Instincts and motives for action
There are three basic instincts that all sentient beings have in common. Instincts which have guided them through evolution and have helped them deal with their survival in the most advantageous way. Every human being and every animal is influenced by these instincts when making a decision
- Seeking pleasure
- Avoiding suffering
- Conserving resources
Seeking pleasure could be in the form of food or sex. Avoiding suffering could be relieving pain. Conserving resources could be resting, saving energy or healing an injury, but it also could be like the squirrel does, gathering food before winter. There are many different motives for our actions but if we review our decision-making processes, we will find that these three instincts, seeking pleasure, avoiding suffering and conserving resources, almost always feature.
I call these instincts "the three motives for action”.
Shortcut or bypass?
Say you're walking down the street. You know that you will soon turn right at the next crossing. When you look in that direction, you see that there is a lawn between you and the road into which you will soon turn. Across the grass, there is a slight path. What does your body feel now? Does it want to continue and turn right at the crossing or "suggest" to you that it goes over the grass?
You are not a bad character or being lazy when you choose the sofa rather than the gym after a long day at work. Or when you choose chocolate instead of broccoli. There’s nothing wrong with you. On the contrary! You are doing just as you are “programmed” to do. The highest stimulant wins if the three instincts get to decide.

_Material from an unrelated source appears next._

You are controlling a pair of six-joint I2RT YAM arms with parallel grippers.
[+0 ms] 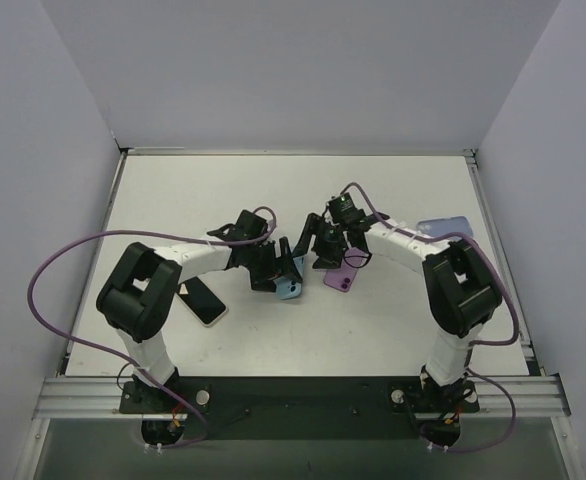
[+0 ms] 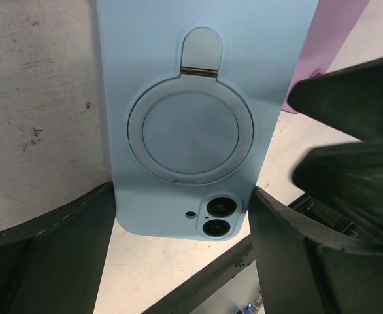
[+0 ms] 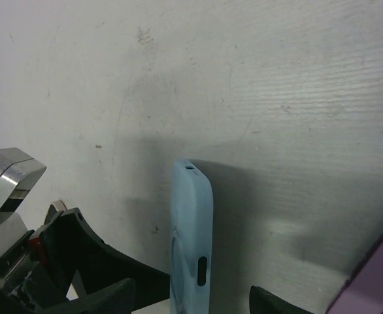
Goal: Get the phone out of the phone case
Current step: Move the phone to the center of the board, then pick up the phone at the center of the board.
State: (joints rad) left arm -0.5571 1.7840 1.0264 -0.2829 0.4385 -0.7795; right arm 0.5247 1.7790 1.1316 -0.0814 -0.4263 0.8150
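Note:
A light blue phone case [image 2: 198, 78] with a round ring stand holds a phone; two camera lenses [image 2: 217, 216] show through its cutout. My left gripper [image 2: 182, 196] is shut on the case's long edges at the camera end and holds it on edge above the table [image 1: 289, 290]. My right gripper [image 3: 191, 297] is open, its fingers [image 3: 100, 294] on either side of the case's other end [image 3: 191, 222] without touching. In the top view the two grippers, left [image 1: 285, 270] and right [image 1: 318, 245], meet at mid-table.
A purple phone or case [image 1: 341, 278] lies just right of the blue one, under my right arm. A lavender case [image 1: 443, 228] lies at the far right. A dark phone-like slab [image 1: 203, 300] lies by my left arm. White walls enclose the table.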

The three instincts sometimes compete with each other. It may be that you think it is more important to conserve resources than to experience enjoyment, like going to work instead of staying in bed on a Monday morning. Or you choose enjoyment even though you know you are wasting your resources, such as eating at a restaurant when you really should be saving your money. The three instincts – to seek pleasure, avoid suffering and conserving resources – affect true needs and false needs alike. They are not about the long term. Reward here and now is what is applicable. The feelings which occur when you are influenced by the three instincts are very strong and very difficult to resist. This is because they originally decided survival or death.
In practice
Following the three instincts for action is not necessarily the best choice at all times. If primarily you are looking for enjoyment, but refuse to do anything that is boring or too energetic, you will probably not get much done and your life will be a touch difficult.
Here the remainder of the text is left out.